国内において、地球温暖化対策を推進するためには、直接規制や排出量取引制度、課税措置、税の減免措置及び補助金等の経済的手法、社会基盤整備等様々なものがあります。
温室効果ガスの削減へ向けた低炭素社会の構築が世界的な潮流となる中、1990年代以降、欧州各国を中心に環境関連税制の見直し、強化が進んでいます。我が国では、2012年10月1日から、温室効果ガスの約9割を占めるエネルギー起源の二酸化炭素の排出を抑制するため、燃料などの二酸化炭素排出源に対する課税を強化する「地球温暖化対策のための課税の特例」が導入されています。
また、自然豊かな日本には、大きな再生可能エネルギーのポテンシャルがあるものの、コストが高いなどの理由によりこれまで十分に普及が進んできませんでした。そこで、再生可能エネルギーの利用を促進するために、2012年7月1日から全量固定価格買取制度が始まりました。再生可能エネルギー源(太陽光、風力、水力、地熱、バイオマス)を用いて発電された電気を、国が定める一定の期間、一定の価格で電気事業者が買い取ることを義務づける制度です。
CO2の排出総量の目標量を決定し、制度の対象となる事業者に排出枠を割り当て、排出枠を超過した事業者は、排出枠を余らせた事業者あるいは市場から排出枠を買い取ることとする排出量取引制度といった施策手法もありますが、様々な問題点もあり、慎重な検討が必要であると考えます。

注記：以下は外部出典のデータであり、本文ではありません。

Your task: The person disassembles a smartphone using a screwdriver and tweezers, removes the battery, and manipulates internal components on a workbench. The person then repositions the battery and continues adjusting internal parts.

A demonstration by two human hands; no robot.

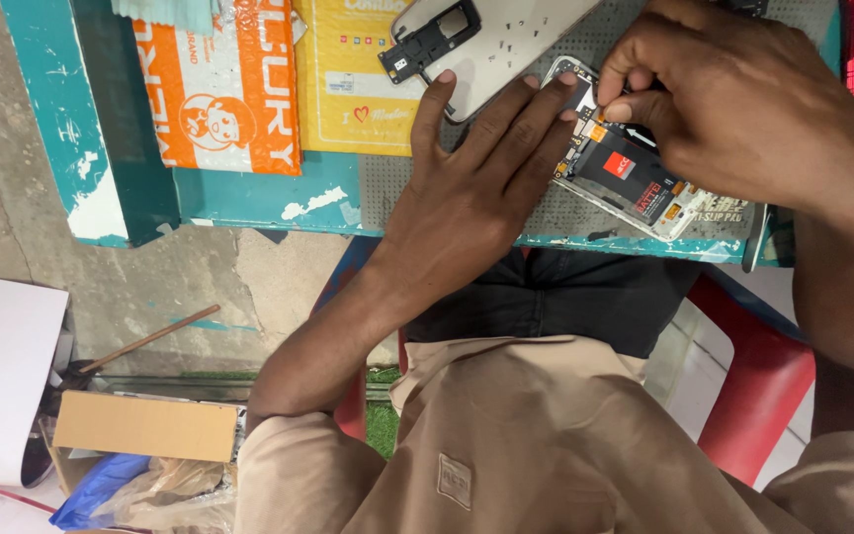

地球温暖化対策は待ったなしの課題です。そして人類が全員参加で取り組んでいかなければ解決できない問題であります。とりわけ、先進国の責務は大きく、今後とも日本は低炭素社会をめざして積極的に対策に取り組んでいかなければなりません。その際には我が国のエネルギー構造や産業構造、国民生活の現状や将来の姿等を踏まえて実現可能な地球温暖化対策を組み立てていく必要があると考えます。